Oleh: Hazairin Sitepu
Mereka tiga serangkai. Juga tiga setangkai. Sahabat Sejati. Ketiganya memang pejuang. Sangat militan. Tetapi membelajarkan. Inilah tiga pejuang merah-putih yang hebat.
Berjuang tidak untuk meraih lencana. Juga tidak untuk mendapatkan brevet. Berjuang untuk membelajarkan.
Adalah HM. Jusuf Kalla, HM. Aksa Mahmud, HM. Alwi Hamu. Itulah tiga serangkai itu. Itulah tiga setangkai itu. Seperti pohon di atas lahan subur, ketiganya tumbuh bersama. Pohon itu rimbun dan berbuah lebat.
Tiga setangkai dari satu pohon besar. Daun itu tidak ada jika tidak ada tangkainya. Tangkai itu tidak berguna jika tidak ada daunnya. Ketiganya satu kesatuan. Seperti segunung bunga kenanga, ketiganya menebar keharuman ke mana-mana.
Pak JK (HM Jusuf Kalla), Pak Aksa (HM Aksa Mahmud) dan Pak Alwi sama-sama kuliah di Universitas Hasanuddin. Pak JK lulus S1 di fakultas ekonomi. Pak Aksa dan Pak Alwi di Fakultas Teknik. Tetapi keduanya tidak sampai lulus alias dropout.
Mula-mula ketiganya berbisnis di Makassar, kemudian berkembang ke mana-mana. Pak JK adalah mentor kedua mahasiswa dropout itu. Dan ketiganya tumbuh bersama dalam bisnis masing-masing.
Pak Alwi lebih memilih berbisnis di industri media. Pak JK dan Pak Aksa selain otomotif, juga mengembangkan bisnis lain. Pak JK sampai akhirnya membangun Power Plant. Dan Pak Aksa membangun pabrik semen. Perusahaan-perusahaan Pak JK mempekerjakan ribuan karyawan. Perusahaan-perusahaan dua mahasiswa dropout itu juga mempekerjakan ribuan karyawan.
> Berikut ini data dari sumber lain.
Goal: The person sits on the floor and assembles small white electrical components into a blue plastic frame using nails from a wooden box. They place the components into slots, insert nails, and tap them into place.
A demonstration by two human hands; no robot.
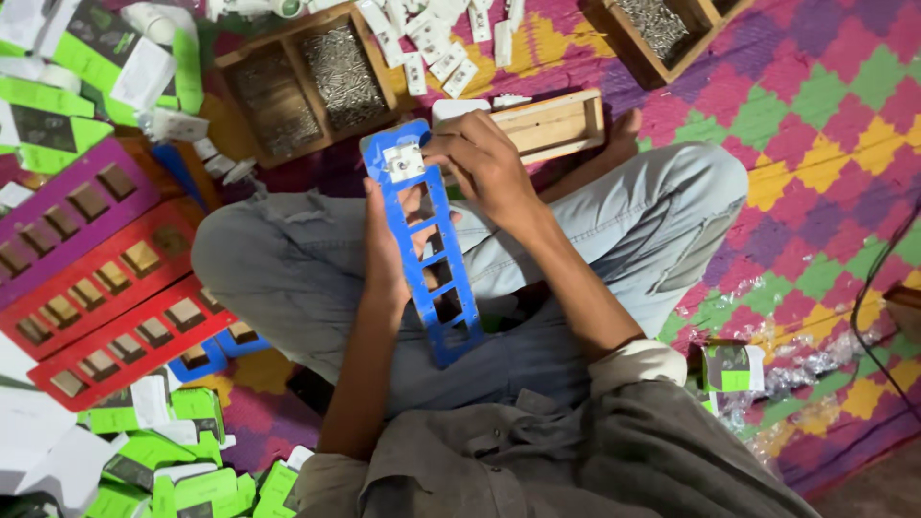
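Spread across the floor is a woven mat of pink, yellow, green and purple diamonds (825, 125), and on it a person sits cross-legged in pale jeans. Over the lap, the left hand (384, 245) is wrapped from behind around a long blue plastic strip with a row of square cut-outs (427, 259), clamped on it and holding it upright, tilted slightly. At the top slot of that strip, the right hand (484, 168) has its fingertips pinched together on a small white square part (404, 163) seated there. Just beyond the strip lies a shallow, pale wooden tray (547, 125); further beyond it stands a wooden box of small metal screws (341, 77), with loose white parts (432, 48) scattered nearby. Left of the strip lie red and purple strips (106, 288) filled with brown parts, with green and white cartons (173, 480) piled around them.
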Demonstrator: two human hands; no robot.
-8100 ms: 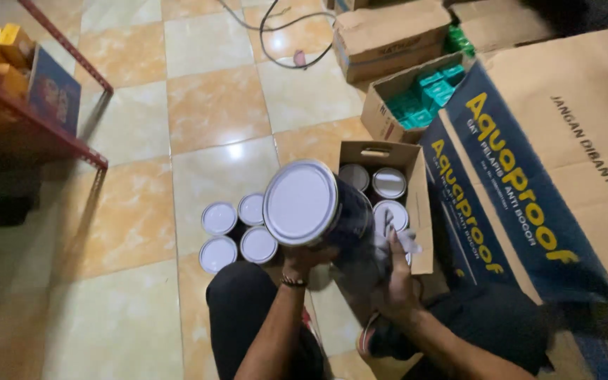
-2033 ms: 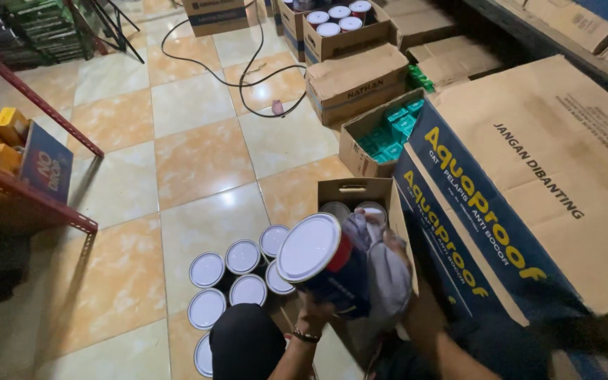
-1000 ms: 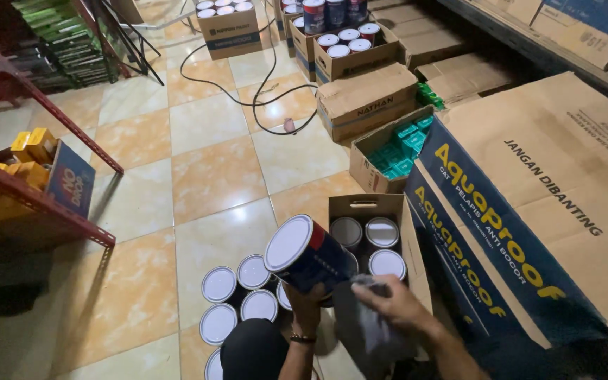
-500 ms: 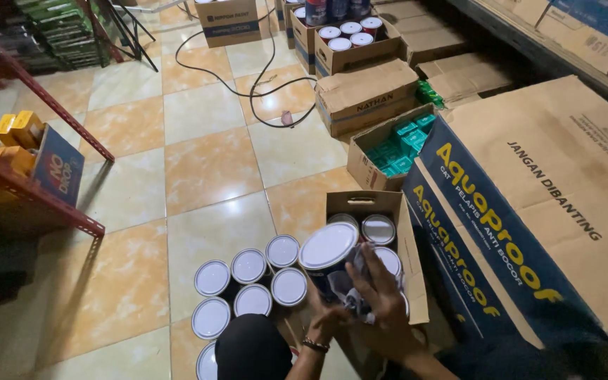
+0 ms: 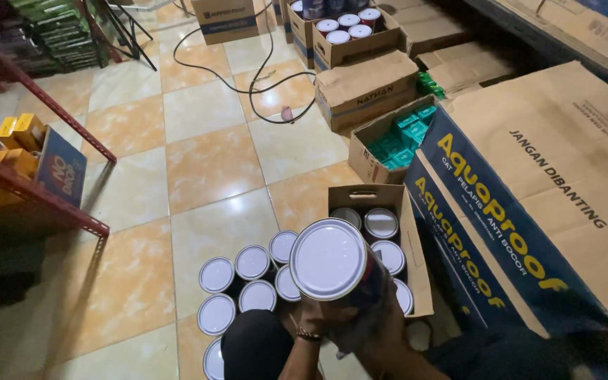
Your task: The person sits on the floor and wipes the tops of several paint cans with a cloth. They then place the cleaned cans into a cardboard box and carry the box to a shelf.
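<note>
Two-tone tiled floor (image 5: 205, 165), cream and orange, runs the length of the storeroom, with a black cable (image 5: 248, 77) trailing across it. Large blue-printed cartons (image 5: 529, 204) line the right side; a red steel rack (image 5: 43, 190) stands at left. An open carton (image 5: 413, 239) on the floor holds white-lidded tins, with loose tins (image 5: 244, 281) clustered just beside it. Left hand (image 5: 311, 320) and right hand (image 5: 381, 327) are both closed around one tin (image 5: 332, 264), held tilted above the carton's near edge.
</note>
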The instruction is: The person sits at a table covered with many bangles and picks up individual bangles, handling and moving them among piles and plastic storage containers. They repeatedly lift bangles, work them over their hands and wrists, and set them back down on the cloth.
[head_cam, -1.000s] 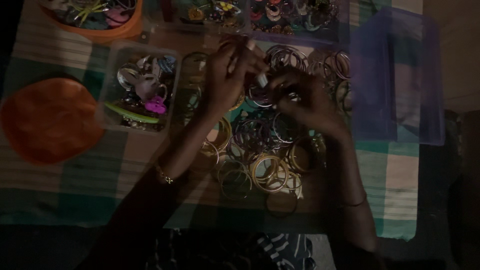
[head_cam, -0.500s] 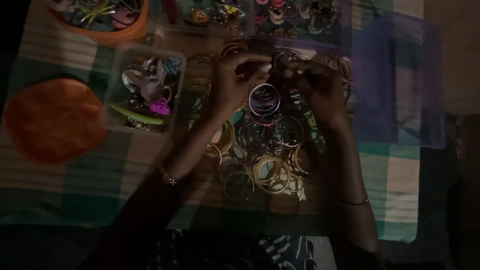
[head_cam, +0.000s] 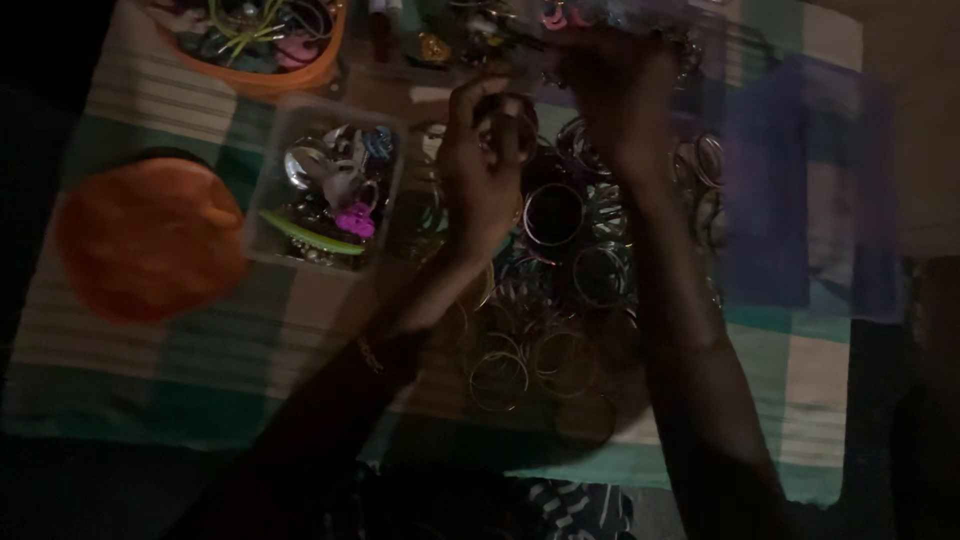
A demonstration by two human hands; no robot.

Ketiganya adalah pahlawan tanpa lencana, tanpa brevet.
Saya mengenal sangat baik ketiga tokoh besar itu. Memang lebih lama bersama Pak Alwi dan Pak JK.
Ketika Pak JK menjadi wakil presiden dan sebelumnya menjadi menteri, ketiganya tetap tiga serangkai. Tiga setangkai. Tidak sekadar sebagai sahabat, hubungan ketiganya telah lama menjelma menjadi seperti adik-kakak. Bersaudara, menjadi satu keluarga. “Saya, Aksa, Alwi, kami bertiga ini sudah bersama lebih dari enam puluh tahun,” kata Pak JK ketika memberikan sambutan pelepasan jenazah Pak Alwi di Masjid Al-Markaz Al-Islami Minggu siang.
Pak Alwi memang telah berpulang Sabtu pagi, dalam usia 80 tahun dan lima bulan. Kurang dari satu jam setelah nafas terakhir, Pak JK sudah tiba di sisi ranjang pembaringan Pak Alwi di RS Puri Indah. Menunggu sampai jenazah diberangkatkan ke rumah duka di Jakarta.
Pak JK kemudian bergegas ke bandara untuk terbang ke Makassar. Menunggu kedatangan jenazah Pak Alwi di Bandara Hasanuddin. Pak Aksa pun menunggu di bandara. Keduanya menyambut kedatangan sahabatnya yang sudah pergi itu.
Pak JK dan Pak Aksa mengiringi jenazah sampai di rumah duka di Jl. Pier Tendean, Makassar. Ikut mensholatkan di Al-Makkaz Al-Islami. Mengantar ke pemakaman. Menunggu sampai selesai tabur bunga.
Ketiganya memang seperti adik-kakak yang saling menyayangi. Tiga serangkai. Tiga setangkai. Sahabat sejati.